ABOUT THIS EXERCISE: When you respond, write out each entry exactly as it stands.

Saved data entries
━━━━━━━━━━
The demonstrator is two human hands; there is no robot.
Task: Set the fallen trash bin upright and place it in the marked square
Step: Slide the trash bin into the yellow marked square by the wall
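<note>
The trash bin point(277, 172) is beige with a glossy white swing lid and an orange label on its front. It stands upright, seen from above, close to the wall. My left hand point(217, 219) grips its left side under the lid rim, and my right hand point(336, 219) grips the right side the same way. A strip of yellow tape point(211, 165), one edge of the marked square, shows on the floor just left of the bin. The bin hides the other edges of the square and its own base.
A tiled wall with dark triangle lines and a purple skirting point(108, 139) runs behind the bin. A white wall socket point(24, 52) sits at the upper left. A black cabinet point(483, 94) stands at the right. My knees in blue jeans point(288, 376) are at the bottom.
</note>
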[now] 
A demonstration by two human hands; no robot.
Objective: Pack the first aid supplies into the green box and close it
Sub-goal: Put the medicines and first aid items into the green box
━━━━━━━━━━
THE COMPLETED TASK:
The demonstrator is two human hands; there is no robot.
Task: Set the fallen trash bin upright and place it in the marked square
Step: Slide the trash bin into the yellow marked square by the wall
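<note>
The trash bin point(277, 172) is beige with a glossy white swing lid and an orange label on its front. It stands upright, seen from above, close to the wall. My left hand point(217, 219) grips its left side under the lid rim, and my right hand point(336, 219) grips the right side the same way. A strip of yellow tape point(211, 165), one edge of the marked square, shows on the floor just left of the bin. The bin hides the other edges of the square and its own base.
A tiled wall with dark triangle lines and a purple skirting point(108, 139) runs behind the bin. A white wall socket point(24, 52) sits at the upper left. A black cabinet point(483, 94) stands at the right. My knees in blue jeans point(288, 376) are at the bottom.
</note>
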[now] 
A demonstration by two human hands; no robot.
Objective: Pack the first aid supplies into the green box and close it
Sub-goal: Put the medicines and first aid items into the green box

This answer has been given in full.